> [TASK TO CARRY OUT]:
Would you write out every record that follows exactly, with the pictures left out?

Source records

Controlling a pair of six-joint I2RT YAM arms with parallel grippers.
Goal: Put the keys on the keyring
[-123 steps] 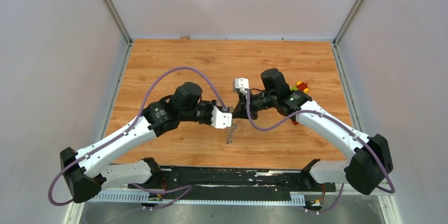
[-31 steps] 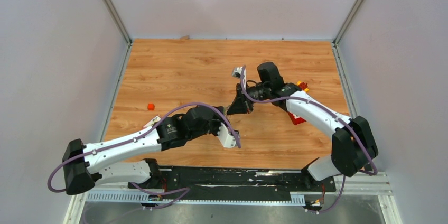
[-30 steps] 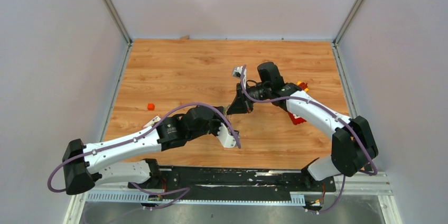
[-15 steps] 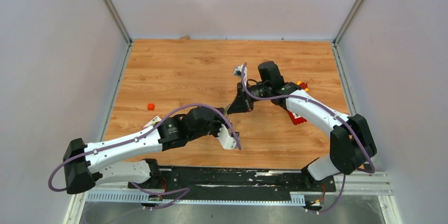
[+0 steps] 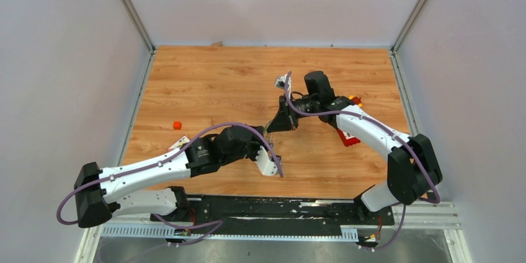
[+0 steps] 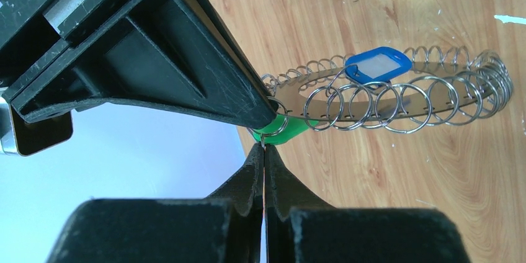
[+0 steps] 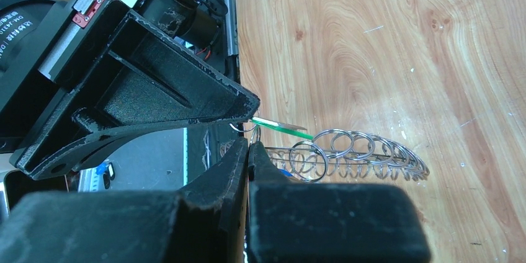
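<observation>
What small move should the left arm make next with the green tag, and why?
Probably ease the left pincer slightly toward the large silver metal keyring fringed with wire loops, threading the green plastic key tag it pinches onto a loop. The right pincer holds the keyring's edge right beside it, and the blue plastic key tag already hangs on.

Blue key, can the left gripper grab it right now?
Probably not yet: the left gripper is shut on the loop of the green key, and the blue key sits farther along the keyring.
</observation>
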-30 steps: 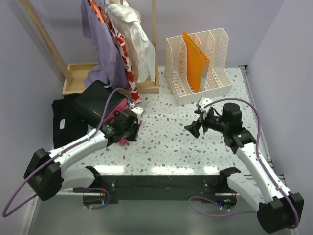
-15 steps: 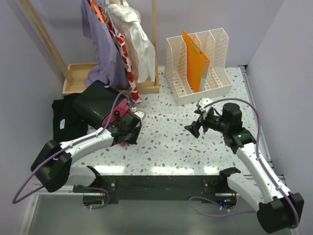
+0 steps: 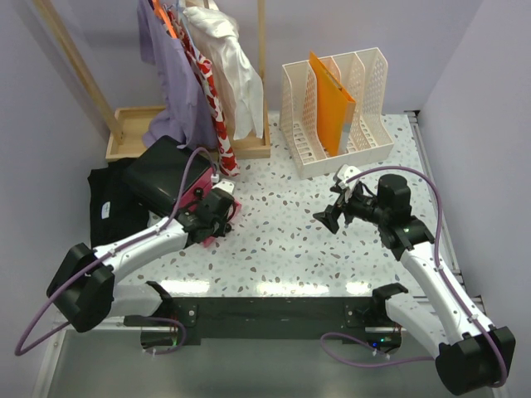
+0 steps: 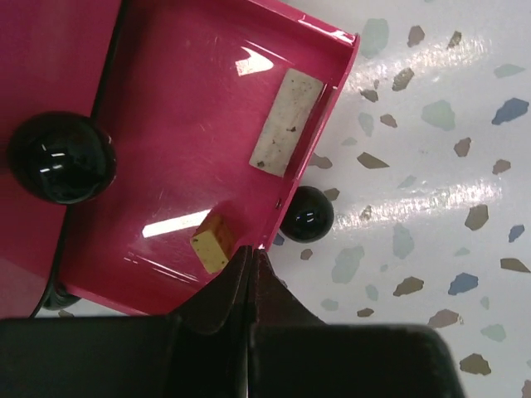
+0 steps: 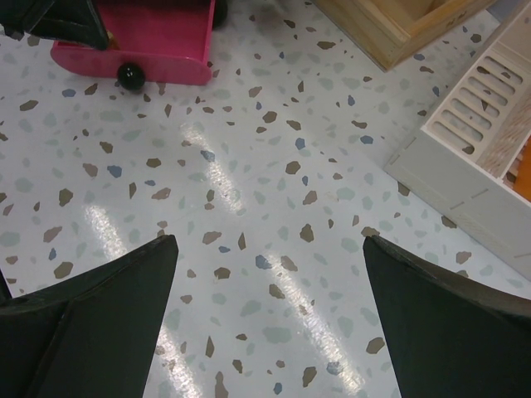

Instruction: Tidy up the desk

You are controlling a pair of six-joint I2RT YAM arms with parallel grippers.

> [ANSWER BELOW]:
Controlling a pair of six-joint I2RT YAM arms with parallel grippers.
Goal: Put the keys on the keyring
[-123 steps] 
[-31 steps] 
[-30 steps] 
[-15 steps] 
[+0 steps] 
[+0 steps] 
[+0 steps] 
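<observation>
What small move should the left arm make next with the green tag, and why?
Probably ease the left pincer slightly toward the large silver metal keyring fringed with wire loops, threading the green plastic key tag it pinches onto a loop. The right pincer holds the keyring's edge right beside it, and the blue plastic key tag already hangs on.

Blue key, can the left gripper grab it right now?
Probably not yet: the left gripper is shut on the loop of the green key, and the blue key sits farther along the keyring.
</observation>
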-30 steps: 
-15 steps: 
+0 steps: 
+0 steps: 
+0 steps: 

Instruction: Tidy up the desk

You are controlling a pair of six-joint I2RT YAM arms with parallel grippers.

Output for this exercise is complete.